Multi-Team Postmortem
Coordination.
Setup and attendees
Multi-team postmortems get both sides in the room with the right framing. Setup decides whether the meeting is useful: lead plus on-call from each side, neutral facilitator, pre-read circulated 24 hours ahead, time-box on the conversation.
- Both team leads plus on-call engineers. Senior enough to commit to action items without going back for approval; without authority, the meeting becomes a status report.
- Neutral facilitator. Platform team or senior SRE facilitator per meeting; reduces team-versus-team dynamics, keeps the conversation system-focused.
- Pre-read circulated. 24-hour pre-read per meeting with timeline, impact summary, contributing factors; the meeting is for analysis, not catching up.
- Explicit time-box per meeting. 60-90 minute window keeps focus on action items rather than rehashing the incident in detail.
Framing the conversation
Framing decides whether the meeting stays blameless or devolves into team-versus-team finger-pointing. The facilitator enforces; the framing is the load-bearing piece.
- Combined-systems question. "How did our two systems combine to cause this?" framing per meeting; not "whose fault was it."
- Own-team responsibility. Each team owns its own contributing factors per team; the other team listens rather than assigning blame.
- Interaction as a factor. Integration-as-contributing-factor framing per meeting; often neither team alone caused the incident, the integration did.
- Visible language guide per meeting. Blameless rules visible on the wall or shared screen catch old habits before they derail the meeting.
Walking the timeline
The timeline walk is where insights land.

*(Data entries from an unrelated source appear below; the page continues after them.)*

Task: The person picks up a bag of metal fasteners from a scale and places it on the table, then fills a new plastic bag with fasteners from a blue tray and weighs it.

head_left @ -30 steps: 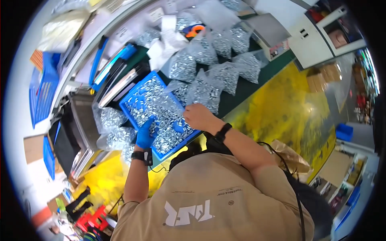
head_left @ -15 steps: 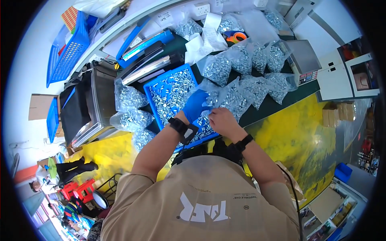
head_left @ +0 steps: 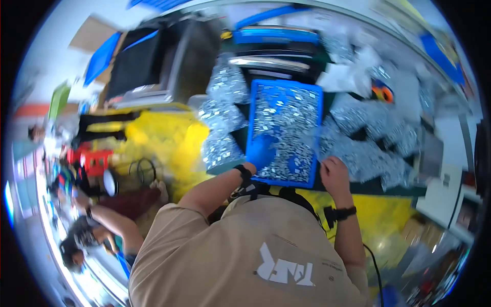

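A blue tray [head_left: 249, 123] full of small silvery metal sleeves [head_left: 294, 120] lies on the dark table in front of me. My left hand [head_left: 262, 152], in a blue glove, is over the tray's near left part, among the sleeves; motion smears its fingers. Just beyond the tray's right rim is my right hand [head_left: 335, 175], bare, its fingers curled and pinched at the edge of a clear plastic bag [head_left: 327, 140]. That bag holds similar metal pieces and leans by the tray's right side. Blur hides the exact grip.
Filled bags [head_left: 223, 115] line the tray's left side, and several more [head_left: 365, 158] lie to the right. Behind stand a blue-topped device [head_left: 276, 36], white paper [head_left: 345, 77] and an orange tape roll [head_left: 382, 93]. A co-worker [head_left: 110, 230] sits at the lower left.
The view has swung, so the tray looks straighter and sits further right. My hands have parted: the gloved left hand is at the tray's left side, the right hand beyond its right rim.
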Demonstrator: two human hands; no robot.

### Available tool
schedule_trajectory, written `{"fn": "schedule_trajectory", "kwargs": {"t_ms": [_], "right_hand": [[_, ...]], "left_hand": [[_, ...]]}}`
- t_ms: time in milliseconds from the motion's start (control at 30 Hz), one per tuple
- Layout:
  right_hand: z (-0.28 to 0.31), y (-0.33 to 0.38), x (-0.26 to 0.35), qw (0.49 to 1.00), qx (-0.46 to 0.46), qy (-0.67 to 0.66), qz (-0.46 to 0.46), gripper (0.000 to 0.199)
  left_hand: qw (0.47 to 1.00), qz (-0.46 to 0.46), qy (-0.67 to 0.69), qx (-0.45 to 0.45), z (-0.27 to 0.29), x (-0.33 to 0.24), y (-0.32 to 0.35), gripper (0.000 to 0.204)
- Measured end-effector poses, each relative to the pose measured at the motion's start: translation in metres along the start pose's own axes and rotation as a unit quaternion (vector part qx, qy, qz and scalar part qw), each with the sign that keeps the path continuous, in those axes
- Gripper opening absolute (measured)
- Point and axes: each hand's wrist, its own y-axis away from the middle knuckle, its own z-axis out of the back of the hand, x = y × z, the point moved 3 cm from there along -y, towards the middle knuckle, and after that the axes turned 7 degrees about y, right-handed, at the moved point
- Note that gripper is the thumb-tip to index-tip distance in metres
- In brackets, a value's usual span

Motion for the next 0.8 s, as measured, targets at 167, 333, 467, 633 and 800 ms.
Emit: {"fn": "schedule_trajectory", "kwargs": {"t_ms": [167,333,467,633,800], "right_hand": [[-0.002,0.006,-0.01,0.999,0.034,0.027,0.013,0.012],[-0.004,-0.003,-0.024,0.993,0.111,0.009,0.046,0.014],[-0.002,-0.013,-0.021,0.99,0.125,0.022,0.066,0.012],[0.004,-0.02,-0.007,0.99,0.123,0.002,0.07,0.009],[-0.003,-0.019,-0.014,0.989,0.12,0.005,0.089,0.007]], "left_hand": [[0.986,-0.046,-0.156,0.033,-0.016,-0.001,0.036,0.061],[0.978,-0.029,-0.183,0.097,0.0,-0.017,0.024,0.064],[0.976,-0.059,-0.175,0.113,-0.007,-0.008,0.022,0.064],[0.977,-0.11,-0.179,0.032,-0.034,0.007,0.004,0.061],[0.982,-0.044,-0.156,0.1,-0.057,0.022,-0.022,0.055]]}}
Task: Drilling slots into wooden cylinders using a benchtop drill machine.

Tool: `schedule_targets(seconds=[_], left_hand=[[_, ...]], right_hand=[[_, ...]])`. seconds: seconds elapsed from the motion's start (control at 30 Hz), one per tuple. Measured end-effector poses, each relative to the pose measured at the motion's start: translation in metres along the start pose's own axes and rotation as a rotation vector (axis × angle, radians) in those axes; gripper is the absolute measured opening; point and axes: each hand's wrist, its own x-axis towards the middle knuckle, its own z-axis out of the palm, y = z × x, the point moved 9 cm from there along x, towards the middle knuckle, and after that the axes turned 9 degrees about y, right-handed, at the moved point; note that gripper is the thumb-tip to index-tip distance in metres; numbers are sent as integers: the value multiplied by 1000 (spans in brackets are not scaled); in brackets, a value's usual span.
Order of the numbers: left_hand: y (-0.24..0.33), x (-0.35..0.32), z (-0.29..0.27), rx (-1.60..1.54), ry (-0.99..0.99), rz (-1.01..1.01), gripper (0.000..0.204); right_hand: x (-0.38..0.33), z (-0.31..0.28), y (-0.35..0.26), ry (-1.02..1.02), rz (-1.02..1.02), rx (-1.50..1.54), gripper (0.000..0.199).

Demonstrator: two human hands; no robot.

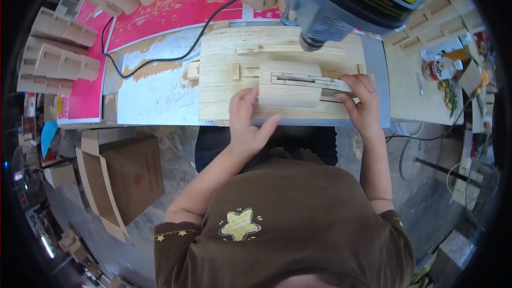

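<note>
A pale curved wooden block [288, 96] lies on a plywood board [224, 37] at the bench's front. A narrow strip with a long slot [306, 80] runs along the top of the block and past its right end. My right hand [364, 101] pinches this strip's right end between thumb and fingers. At the block's left end, my left hand [248, 122] touches it with outstretched fingers, the thumb spread away. Just beyond the block hangs the dark and silver head of a power tool [325, 21]; its lower tip is nearest the far side of the strip.
Wooden strips [288, 49] and small wooden stops [236, 71] sit on the board. A black cable [200, 34] curves across the bench at left. Similar wooden pieces [66, 58] stand stacked at left and back. A jar [442, 68] is at right; a cardboard box [130, 176] is below left.
</note>
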Motion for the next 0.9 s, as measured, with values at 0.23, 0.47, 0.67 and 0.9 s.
schedule_targets(seconds=[0.23, 0.47, 0.67, 0.9], left_hand=[[-21, 24, 20, 82, -75, -54, 68], [-43, 40, 15, 323, -149, 71, 57], [-53, 41, 19, 256, -243, 82, 51], [-54, 37, 24, 219, -224, 81, 49]], right_hand=[[31, 11, 26, 31, 31, -47, 37], [38, 22, 18, 19, 20, -35, 38], [64, -35, 27, 247, 94, 625, 50], [178, -103, -64, 529, -92, 197, 16]])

Single interleaved timeline with both teams' observations beats two parallel narratives because the integration is what failed.
- Single interleaved timeline. One timeline with both teams' actions per meeting; parallel narratives hide the moment the systems diverged.
- Per-moment observations. Both-team view per event: what did Team A see, what did Team B see, were they aware of each other.
- Locally correct, globally unexpected. Common pattern per incident; the action that made sense locally produced an outcome neither team predicted globally.
- Timestamped log link per event. Source-of-truth log per event supports independent verification when memory and recall diverge.
Action items
Action items are the meeting's output. Per-team items, joint items with shared ownership, and process items that change how the teams work together.
- Per-team action items. System or process specifics per team; owner, deadline, tracked the same way as single-team postmortem actions.
- Joint action items. Cross-team changes per meeting with joint ownership and a designated lead; most failure-prone item type, track religiously.
- Process action items. Shared on-call channel, joint runbook, regular sync per meeting; often the highest-leverage items.
- Visible status per action. Tracked ticket per action catches stalled fixes before the next cross-team incident.
Pitfalls
The pitfalls are predictable: skipping the synchronous meeting in favour of async, letting one team dominate the conversation, and accepting vague action items as deliverables.
- Async-only postmortems. Synchronous requirement per incident; tone gets lost in writing, tensions escalate when teams write at each other.
- One-team-dominated meeting. Equal speaking time per meeting; facilitator enforces, both teams' perspectives matter equally regardless of seniority gap.
- Vague action items. Specific test per action; "Joint runbook by date X" is specific, "improve communication" is not.
- Quarterly cross-team retro. Followup retrospective per quarter catches recurring patterns that single-incident postmortems miss.